EDİRNE (A.A) - Gökhan Balcı - Edirnede, ev ve iş yerlerinden
toplanan atık yağlar, geri dönüşüm işlemlerinin ardından endüstriyel yağ
yapımında kullanılıyor.
Edirne Belediye Başkan Yardımcısı Ertuğrul Tanrıkulu, AA muhabirine yaptığı
açıklamada, Edirnede ev ve iş yerlerinden çıkan atık yağların, Atık Yağların
Kontrolü Yönetmeliğine uygun olarak toplandığını söyledi.
Kentteki ciğerci sayısının son yıllarda 50ye ulaştığını ve bu durumun da
ciğerin yapılışı sırasında daha fazla atık yağın oluşmasına neden olduğunu
anlatan Tanrıkulu, Edirnedeki atık yağların sertifikalı yağ toplama firmalarınca
2010 yılından bu yana toplandığını kaydetti.

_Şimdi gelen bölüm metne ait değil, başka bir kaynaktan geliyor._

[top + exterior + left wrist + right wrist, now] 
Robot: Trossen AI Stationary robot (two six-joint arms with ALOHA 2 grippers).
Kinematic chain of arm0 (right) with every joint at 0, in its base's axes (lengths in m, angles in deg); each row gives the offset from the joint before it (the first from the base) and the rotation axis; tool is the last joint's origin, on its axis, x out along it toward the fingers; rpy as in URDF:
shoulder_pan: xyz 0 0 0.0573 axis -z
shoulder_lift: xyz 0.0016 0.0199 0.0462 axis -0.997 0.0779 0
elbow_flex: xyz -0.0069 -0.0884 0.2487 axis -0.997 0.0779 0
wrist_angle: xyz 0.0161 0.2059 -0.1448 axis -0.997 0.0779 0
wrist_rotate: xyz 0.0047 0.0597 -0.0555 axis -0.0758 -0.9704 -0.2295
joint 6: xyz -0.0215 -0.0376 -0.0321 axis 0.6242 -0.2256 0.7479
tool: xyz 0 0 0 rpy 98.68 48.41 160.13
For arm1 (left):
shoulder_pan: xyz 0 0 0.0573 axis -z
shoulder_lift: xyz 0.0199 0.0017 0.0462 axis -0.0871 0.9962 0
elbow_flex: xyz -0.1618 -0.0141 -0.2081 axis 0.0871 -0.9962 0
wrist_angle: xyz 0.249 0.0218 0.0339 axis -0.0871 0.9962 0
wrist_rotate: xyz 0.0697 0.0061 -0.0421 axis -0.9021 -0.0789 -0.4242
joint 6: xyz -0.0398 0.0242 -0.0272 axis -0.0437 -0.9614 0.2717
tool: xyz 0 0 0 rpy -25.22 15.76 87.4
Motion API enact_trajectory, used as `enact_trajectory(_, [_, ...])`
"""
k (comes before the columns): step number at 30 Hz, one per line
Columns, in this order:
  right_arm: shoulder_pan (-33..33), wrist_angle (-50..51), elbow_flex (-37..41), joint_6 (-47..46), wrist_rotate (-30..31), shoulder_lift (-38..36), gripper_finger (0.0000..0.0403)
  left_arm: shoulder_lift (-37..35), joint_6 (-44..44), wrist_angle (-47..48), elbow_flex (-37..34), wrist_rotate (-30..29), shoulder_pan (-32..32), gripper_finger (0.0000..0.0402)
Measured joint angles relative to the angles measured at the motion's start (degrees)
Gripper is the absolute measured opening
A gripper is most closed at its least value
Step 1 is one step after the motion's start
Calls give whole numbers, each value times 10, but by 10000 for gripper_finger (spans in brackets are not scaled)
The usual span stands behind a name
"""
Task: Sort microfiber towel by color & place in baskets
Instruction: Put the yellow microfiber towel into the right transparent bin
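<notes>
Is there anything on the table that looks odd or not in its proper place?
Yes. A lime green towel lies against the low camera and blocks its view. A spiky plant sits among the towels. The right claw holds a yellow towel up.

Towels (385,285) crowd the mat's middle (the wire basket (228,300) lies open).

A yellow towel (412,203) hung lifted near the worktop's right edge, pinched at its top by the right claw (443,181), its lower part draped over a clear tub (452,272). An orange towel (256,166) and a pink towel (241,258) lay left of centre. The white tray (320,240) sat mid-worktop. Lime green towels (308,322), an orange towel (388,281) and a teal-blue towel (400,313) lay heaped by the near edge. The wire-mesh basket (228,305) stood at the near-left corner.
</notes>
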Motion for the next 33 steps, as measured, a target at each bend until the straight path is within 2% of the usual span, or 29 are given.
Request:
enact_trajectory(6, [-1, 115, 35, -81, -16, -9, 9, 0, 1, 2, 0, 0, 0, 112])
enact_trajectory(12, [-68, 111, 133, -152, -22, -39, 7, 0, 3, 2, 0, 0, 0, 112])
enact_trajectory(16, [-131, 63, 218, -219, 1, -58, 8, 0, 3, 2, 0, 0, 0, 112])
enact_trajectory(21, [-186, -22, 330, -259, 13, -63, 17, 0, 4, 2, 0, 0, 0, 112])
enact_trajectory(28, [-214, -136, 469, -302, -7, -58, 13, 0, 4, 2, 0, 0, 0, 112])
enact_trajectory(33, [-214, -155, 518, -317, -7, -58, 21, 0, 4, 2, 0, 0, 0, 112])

Tanrıkulu, 1 litre atık yağın, 1 milyon litre temiz suyu kirletebildiğini
ayrıca yer altı sularına da zarar verdiğini vurgulayarak, Şu anda Edirnede 3
firma yasal olarak atık yağ topluyor. 2010 yılında 25 bin 434 kilogram, 2011
yılında 44 bin 90 kilogram, 2012 yılında da 64 bin kilogram atık yağ toplandı. Bu
veriler bize halkımızın bu anlamda gerçekten bilinçlendiğini ve her geçen yıl
atık yağların tespitine ve toplanmasında bizlere yardımcı olduklarını
gösteriyor diye konuştu.
Tanrıkulu, evlerde pet şişelerde biriktirilen atık yağların, bilgi verilmesi
durumunda görevliler tarafından toplandığını belirterek, evlerde kızartma
yağlarının lavabo ve kanalizasyonlara boşaltılmaması gerektiğini ifade etti.
-Atık yağlar, endüstriyel yağ yapımında kullanılıyor-
Atık yağ geri kazanım firmalarında Kolzanın Trakya Bölge Sorumlusu Ercan
Akbalık, toplanan yağların endüstriyel yağ yapımında kullanıldığını bildirdi.
Atık yağların gres yağı, raylı sistemlerde kullanılan kalıp sabun ve
temizlenmiş baz yağ olarak Avrupaya biyodizel yapımında kullanılmak için ihraç
edildiğini aktaran Akbalık, yağların tortularının yakılarak imha edildiğini
kaydetti.
Edirneye atık yağ toplamak için ayda 4 kez geldiklerini belirten Akbalık,
Edirne halkı bu konuda çok bilinçli. Her gelişimizde yaklaşık 1 ton yağ atık
topluyoruz diye konuştu.
-Ekolojik dengeyi bozuyor-
Namık Kemal Üniversitesi (NKÜ) Çorlu Mühendislik Fakültesi Çevre
Mühendisliği Bölüm Başkanı Prof. Dr. Süreyya Meriç Pagano ise, su ortamındaki
yağın öncelikle suyun ışık geçirgenliğini engellediğini söyledi.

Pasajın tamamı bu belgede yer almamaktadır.